The setup on one of them is as follows (all three of our hosts are experiencing the same issue though): -
# Main interface
iface bond0 inet manual
ovs_bonds eno3 eno4
ovs_options lacp=active bond_mode=balance-tcp
iface lo inet loopback
# Interface to secondary network
iface eno1 inet manual
# Mirror to port capture server
iface eno2 inet manual
iface eno3 inet manual
iface eno4 inet manual
# Management interface
iface vport0 inet static
# Secondary network
iface vport1 inet static
iface vmbr0 inet manual
ovs_ports bond0 vport0 eno2
iface vmbr1 inet manual
ovs_ports eno1 vport1
We appear to be hitting some strange behaviour where two interfaces on
the hosts respond to ARP, with different MACs, and interestingly only if
the source address of the ARP packet is 0.0.0.0.
ip a | grep -EiA2 "vmbr0|vport0"
vmbr0: <BROADCAST,MULTICAST,UP,LOWER_UP> mtu 1500 qdisc noqueue state UNKNOWN group default qlen 1000
link/ether 18:66:da:51:b3:eb brd ff:ff:ff:ff:ff:ff
vport0: <BROADCAST,MULTICAST,UP,LOWER_UP> mtu 1500 qdisc noqueue state UNKNOWN group default qlen 1000
link/ether aa:83:29:09:fa:bc brd ff:ff:ff:ff:ff:ff
inet 10.21.0.15/24 brd 10.21.0.255 scope global vport0
In the packet captures, we see ARP replies with a source MAC address of 18:66:da:51:b3:eb and aa:83:29:09:fa:bc. As noted, before this ARP suppression feature was enabled, both ARP replies would be seen by anything requesting it, and therefore never caused an issue. Now ARP tables in our network are getting updated with just the 18:66:da:51:b3:eb address, which blackholes traffic. We will then later see the ARP entries in our network updated again to the aa:83:29:09:fa:bc MAC address (probably due to genuine ARP requests), at which point the hosts are reachable again.
We have disabled ARP Suppression for now, but the option to disable this feature will be removed in the next JunOS major version, so we need to work out what is causing both interfaces to generate the replies.

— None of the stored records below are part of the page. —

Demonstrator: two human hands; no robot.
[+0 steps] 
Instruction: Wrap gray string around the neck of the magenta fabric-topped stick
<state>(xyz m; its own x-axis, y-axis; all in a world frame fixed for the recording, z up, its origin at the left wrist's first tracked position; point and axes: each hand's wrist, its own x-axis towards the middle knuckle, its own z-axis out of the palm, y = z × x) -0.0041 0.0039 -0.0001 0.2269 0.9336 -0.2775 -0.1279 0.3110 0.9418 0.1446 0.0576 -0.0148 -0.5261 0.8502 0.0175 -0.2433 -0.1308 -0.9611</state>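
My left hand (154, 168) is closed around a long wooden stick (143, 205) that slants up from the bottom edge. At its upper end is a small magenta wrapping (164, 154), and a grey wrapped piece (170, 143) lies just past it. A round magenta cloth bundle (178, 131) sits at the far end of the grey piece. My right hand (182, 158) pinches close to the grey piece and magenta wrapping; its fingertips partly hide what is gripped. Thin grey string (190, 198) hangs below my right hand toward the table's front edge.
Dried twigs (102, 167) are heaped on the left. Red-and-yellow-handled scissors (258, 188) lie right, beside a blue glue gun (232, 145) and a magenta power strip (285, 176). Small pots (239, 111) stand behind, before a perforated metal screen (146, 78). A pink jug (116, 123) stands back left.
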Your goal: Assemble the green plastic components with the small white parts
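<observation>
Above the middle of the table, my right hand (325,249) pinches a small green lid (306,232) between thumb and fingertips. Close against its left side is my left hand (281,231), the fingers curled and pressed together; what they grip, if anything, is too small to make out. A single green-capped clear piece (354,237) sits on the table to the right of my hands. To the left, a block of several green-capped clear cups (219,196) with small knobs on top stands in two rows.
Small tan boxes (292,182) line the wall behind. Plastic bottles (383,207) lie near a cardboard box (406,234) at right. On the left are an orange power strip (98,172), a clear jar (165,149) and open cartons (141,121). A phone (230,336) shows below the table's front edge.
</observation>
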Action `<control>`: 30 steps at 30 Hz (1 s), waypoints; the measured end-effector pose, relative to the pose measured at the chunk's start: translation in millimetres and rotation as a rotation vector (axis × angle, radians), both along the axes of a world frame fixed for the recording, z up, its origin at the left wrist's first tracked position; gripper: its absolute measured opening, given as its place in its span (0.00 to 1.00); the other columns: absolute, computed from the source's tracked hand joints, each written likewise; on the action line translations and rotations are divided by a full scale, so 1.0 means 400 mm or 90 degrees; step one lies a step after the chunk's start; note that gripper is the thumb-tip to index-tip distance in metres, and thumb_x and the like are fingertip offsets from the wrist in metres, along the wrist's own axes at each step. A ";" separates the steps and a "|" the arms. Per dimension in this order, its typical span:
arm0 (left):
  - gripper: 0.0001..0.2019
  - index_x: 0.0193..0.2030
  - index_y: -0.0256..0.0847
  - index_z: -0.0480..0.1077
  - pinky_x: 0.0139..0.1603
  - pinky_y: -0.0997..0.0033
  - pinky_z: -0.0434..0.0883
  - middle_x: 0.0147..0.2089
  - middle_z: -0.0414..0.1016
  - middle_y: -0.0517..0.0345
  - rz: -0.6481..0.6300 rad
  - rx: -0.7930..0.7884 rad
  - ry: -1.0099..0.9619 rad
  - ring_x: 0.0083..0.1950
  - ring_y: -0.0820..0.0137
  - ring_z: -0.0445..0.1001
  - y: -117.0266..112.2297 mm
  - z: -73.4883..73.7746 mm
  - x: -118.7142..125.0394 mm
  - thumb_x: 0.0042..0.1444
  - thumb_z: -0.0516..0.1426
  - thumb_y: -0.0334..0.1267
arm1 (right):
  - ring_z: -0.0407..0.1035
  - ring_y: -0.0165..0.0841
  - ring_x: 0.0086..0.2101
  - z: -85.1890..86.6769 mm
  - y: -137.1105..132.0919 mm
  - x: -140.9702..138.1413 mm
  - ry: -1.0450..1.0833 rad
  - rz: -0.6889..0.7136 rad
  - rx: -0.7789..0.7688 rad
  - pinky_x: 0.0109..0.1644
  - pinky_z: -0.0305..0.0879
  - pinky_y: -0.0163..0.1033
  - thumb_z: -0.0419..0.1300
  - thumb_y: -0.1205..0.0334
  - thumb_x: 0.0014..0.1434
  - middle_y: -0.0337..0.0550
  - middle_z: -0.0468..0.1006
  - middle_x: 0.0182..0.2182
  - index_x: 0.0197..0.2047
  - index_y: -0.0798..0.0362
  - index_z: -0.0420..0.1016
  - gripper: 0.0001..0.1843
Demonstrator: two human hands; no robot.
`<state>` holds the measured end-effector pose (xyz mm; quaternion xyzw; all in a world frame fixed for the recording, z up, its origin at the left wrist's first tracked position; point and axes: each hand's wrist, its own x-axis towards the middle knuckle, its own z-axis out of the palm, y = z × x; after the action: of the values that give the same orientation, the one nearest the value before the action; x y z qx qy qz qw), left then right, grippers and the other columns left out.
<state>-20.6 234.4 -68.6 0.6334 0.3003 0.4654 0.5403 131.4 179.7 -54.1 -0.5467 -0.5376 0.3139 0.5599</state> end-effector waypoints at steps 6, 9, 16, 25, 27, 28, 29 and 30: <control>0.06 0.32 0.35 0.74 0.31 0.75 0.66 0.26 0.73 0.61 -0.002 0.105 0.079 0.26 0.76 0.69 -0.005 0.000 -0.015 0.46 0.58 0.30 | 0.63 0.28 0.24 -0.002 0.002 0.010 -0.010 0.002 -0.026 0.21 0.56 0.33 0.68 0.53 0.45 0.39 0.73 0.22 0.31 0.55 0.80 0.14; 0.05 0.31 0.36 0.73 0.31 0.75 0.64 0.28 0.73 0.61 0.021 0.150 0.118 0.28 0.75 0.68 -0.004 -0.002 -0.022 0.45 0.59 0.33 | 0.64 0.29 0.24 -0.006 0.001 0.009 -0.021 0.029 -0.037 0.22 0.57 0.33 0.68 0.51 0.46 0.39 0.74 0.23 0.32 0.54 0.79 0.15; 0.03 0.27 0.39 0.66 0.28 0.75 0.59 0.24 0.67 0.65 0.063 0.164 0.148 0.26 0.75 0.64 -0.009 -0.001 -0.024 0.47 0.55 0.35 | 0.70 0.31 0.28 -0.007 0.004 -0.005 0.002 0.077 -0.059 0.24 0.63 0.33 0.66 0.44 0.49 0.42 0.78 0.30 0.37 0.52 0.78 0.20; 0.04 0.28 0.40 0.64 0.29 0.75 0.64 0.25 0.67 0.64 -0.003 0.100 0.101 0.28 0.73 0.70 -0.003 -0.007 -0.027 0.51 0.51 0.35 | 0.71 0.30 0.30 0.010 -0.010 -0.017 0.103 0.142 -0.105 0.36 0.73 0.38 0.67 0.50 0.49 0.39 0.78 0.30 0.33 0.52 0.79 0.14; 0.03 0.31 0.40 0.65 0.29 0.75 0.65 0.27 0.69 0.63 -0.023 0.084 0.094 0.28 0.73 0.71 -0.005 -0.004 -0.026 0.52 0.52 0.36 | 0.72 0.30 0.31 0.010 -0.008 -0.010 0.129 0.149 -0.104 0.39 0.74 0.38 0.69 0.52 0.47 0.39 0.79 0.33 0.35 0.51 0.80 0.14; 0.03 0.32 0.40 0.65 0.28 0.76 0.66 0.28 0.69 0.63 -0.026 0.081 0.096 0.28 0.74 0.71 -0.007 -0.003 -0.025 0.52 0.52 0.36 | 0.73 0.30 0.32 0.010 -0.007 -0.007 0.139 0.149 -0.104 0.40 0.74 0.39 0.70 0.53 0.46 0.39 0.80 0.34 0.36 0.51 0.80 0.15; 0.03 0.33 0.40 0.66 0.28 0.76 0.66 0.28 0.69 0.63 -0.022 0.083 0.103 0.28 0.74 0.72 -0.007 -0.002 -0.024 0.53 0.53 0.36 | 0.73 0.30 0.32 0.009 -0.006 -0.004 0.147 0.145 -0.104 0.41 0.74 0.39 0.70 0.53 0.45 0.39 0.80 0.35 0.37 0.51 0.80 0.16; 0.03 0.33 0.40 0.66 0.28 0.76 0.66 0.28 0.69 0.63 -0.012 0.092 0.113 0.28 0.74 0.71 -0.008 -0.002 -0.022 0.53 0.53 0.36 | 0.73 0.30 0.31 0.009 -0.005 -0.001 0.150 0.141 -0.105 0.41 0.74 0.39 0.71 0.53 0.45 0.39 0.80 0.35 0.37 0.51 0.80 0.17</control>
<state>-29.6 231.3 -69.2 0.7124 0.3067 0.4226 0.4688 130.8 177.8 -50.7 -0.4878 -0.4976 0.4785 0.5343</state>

We can recreate the issue using arping, by turning ARP suppression back on, and sending ARP packets to the IP with a source IP of 0.0.0.0. Using 0.0.0.0 as a source IP is appears to be valid usage of ARP, and is used for duplicate ARP detection. Unfortunately this very detection is
causing duplicate ARP responses, usefully enough!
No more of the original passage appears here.